Slow growth challenges Modi 2.0

The famed fable of India Growth Story takes a beating with its core consumption theme losing plot.

Hold your bubbly folks before you celebrate the Modi 2.0 phenomenon. The ghost of Modi 1.0 may be coming to haunt the Modi 2.0 dispensation. Or that is what the latest reading of the macro data on the Indian economy tells us.

Most commentators as a norm after the landslide victory of Narendra Modi-led NDA in the bygone Parliamentary elections conveniently ignore the not so comfortable fact of a plausible double dip de-growth (recession to use an economist jargon) in an economy that many have forewarned.

a

It is now official that the famed fable of India Growth Story has taken a beating with its core consumption theme losing its plot. Or in other words, to borrow the words that are trending on the social media that India ceased to become one of the “fastest growing large economies” may be for now.

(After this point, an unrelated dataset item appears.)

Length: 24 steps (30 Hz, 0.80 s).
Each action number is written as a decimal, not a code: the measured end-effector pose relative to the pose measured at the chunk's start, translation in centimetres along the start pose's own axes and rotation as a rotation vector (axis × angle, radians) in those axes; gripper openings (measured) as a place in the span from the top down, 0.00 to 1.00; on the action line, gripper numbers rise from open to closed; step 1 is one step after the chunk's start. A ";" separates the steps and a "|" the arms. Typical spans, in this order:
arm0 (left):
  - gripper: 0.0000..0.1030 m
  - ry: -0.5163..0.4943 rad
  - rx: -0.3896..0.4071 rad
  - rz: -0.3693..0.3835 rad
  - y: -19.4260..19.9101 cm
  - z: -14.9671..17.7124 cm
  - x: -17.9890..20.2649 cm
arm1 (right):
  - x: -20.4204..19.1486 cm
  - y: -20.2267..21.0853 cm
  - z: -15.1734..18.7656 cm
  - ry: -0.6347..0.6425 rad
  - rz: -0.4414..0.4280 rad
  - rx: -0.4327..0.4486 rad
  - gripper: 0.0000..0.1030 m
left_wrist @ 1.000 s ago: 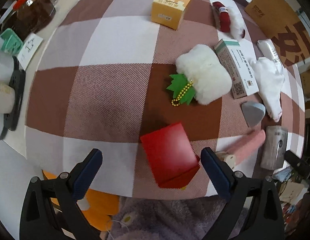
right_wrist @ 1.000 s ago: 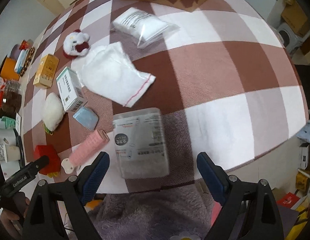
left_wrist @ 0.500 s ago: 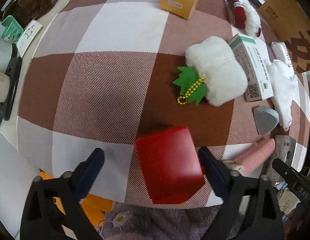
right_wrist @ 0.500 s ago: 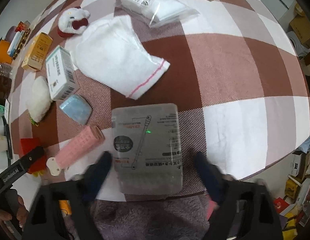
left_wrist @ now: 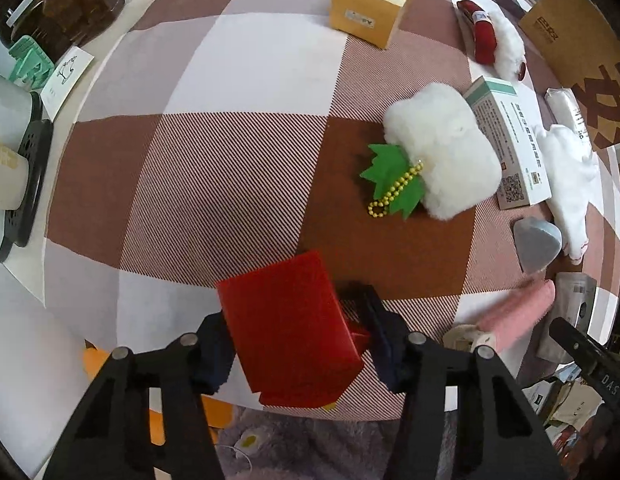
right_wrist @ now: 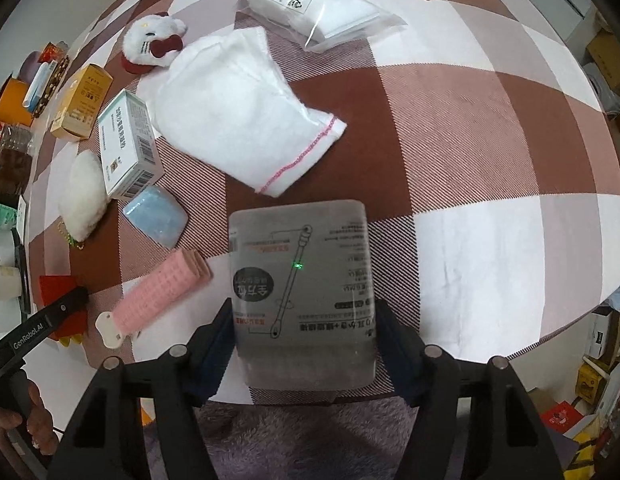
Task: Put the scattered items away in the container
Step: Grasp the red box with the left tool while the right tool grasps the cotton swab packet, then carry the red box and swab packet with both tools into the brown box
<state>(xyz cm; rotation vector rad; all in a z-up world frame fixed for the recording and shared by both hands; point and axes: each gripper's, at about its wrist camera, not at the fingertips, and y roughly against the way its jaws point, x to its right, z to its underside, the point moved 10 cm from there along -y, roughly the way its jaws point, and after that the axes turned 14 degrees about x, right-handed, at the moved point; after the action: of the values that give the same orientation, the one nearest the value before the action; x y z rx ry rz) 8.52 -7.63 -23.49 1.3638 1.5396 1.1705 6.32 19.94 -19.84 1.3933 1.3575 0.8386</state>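
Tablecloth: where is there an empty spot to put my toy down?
The tablecloth is bare right of the towel and the swab box. It is bare too between the yellow box, the leaf and the red box. The strip from plush cat down to pink roll is crowded.

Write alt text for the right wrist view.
The right gripper points down, its jaws closing against the sides of a clear plastic box of cotton swabs on a checked tablecloth. A white towel lies beyond it.
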 end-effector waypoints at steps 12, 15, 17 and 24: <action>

For one, economic activity (read GDP or Gross Domestic Product) growth at 5.8% during the last quarter of the past fiscal has pulled down the overall economic expansion to well below 6.8%, lowest ever in the past five years. Industrial activity, as mirrored by the growth in the eight core segments, including cement and steel, sends out more distress signals.

The known secret, which the Modi 1.0 tried to keep under tight wraps and is now out in open – the Labour Force Survey (PLFS) - shows that the unemployment rate has peaked to the highest level in the past 45 years during 2019 fiscal. Moreover, the farm distress needs no mentioning as the first cabinet decision by the Modi 2.0 dispensation lost no time in announcing a scour package for farmers dubbed as “landmark decision taken in the first Cabinet meeting of the NDA Government offers pension coverage to crores of farmers”, though the outcome of the policy merits the shades of doubts.

The growth in the services sector is in no man’s land, and the fault lines in the financial sector, including the banks and non-banks, run deep into the system need no mentioning. Further, it has now become clear that scoring brownie points in the World Bank’s Ease of Doing Business or competitiveness indices is not going to lure foreign investors to India since the latest numbers suggest that India’s FDI push has lost its steam.

This brings to fore the quintessential question: Who is to be blamed for the current mess that the Indian economy is in? Undoubtedly, the onus, or the credit, goes to the previous Narendra Modi Government or Modi 1.0.

This put the policy missteps of Modi 1.0 in the crosshairs. For the sake of perspective, the economic expansion which was trending at 7+ growth year on year has slumped to the sub 6% mark during the last quarter of the last fiscal. And the high-frequency numbers from official sources confirm the fear of a double-dip recession, in layman's words a fastest growing economy registers a slowdown for two quarters sequentially - may be well on our way with the economic growth shrinking for a straight second quarter during April-May of the current fiscal.

This calls for express action by the managers of the economy by righting the wrongs of the past, and the current Modi dispensation could do it with much ease since it enjoys the best ever majority that any political dispensation could possibly wish for. The major positive that weighs in favour of the Modi Government is the singular fact of ensuring the stability of the government.

But the managers of the economy have their hands full of tasks, including the express need to revive the consumption theme. For this calibrated actions is what required. For, giving the plot back to the consumption theme needs finding a durable solution for putting more money into the hands of common folks. For this, what is needed is more jobs.

Also giving remunerative or the so-called fair price for farm produces in itself will not change the things for the rural folks at the grassroots level. What is essential is a comprehensive policy that will pull the farm sector out of distress. These include stepping up capital investments in the agriculture sector to ensure necessary and sufficient irrigation facility, affordable price for farm nutrients and above timely availability of affordable credit.

The same can be said about the micro, small and medium enterprises which by any yardstick is the growth engines of the economy. And finally finding a lasting solution for the liquidity stress in the economy by fixing the faultiness that runs deep into the financial system also should be on the priority list of the government.

That past policy missteps, demonetisation and the ill-conceived way in which the GST was rolled out, need to be corrected without any delay. It is only in order here to recall that these two policy missteps shaved off close to 2% of India’s GDP.

To conclude, the saner advice for Modi 2.0 is to learn from the gross mistakes of Modi 1.0. After all, a fall in the pit is a gain in the wit or else history is replete with examples of sections of tribes who never learnt anything and forgot anything and being confined to the dustbins of history.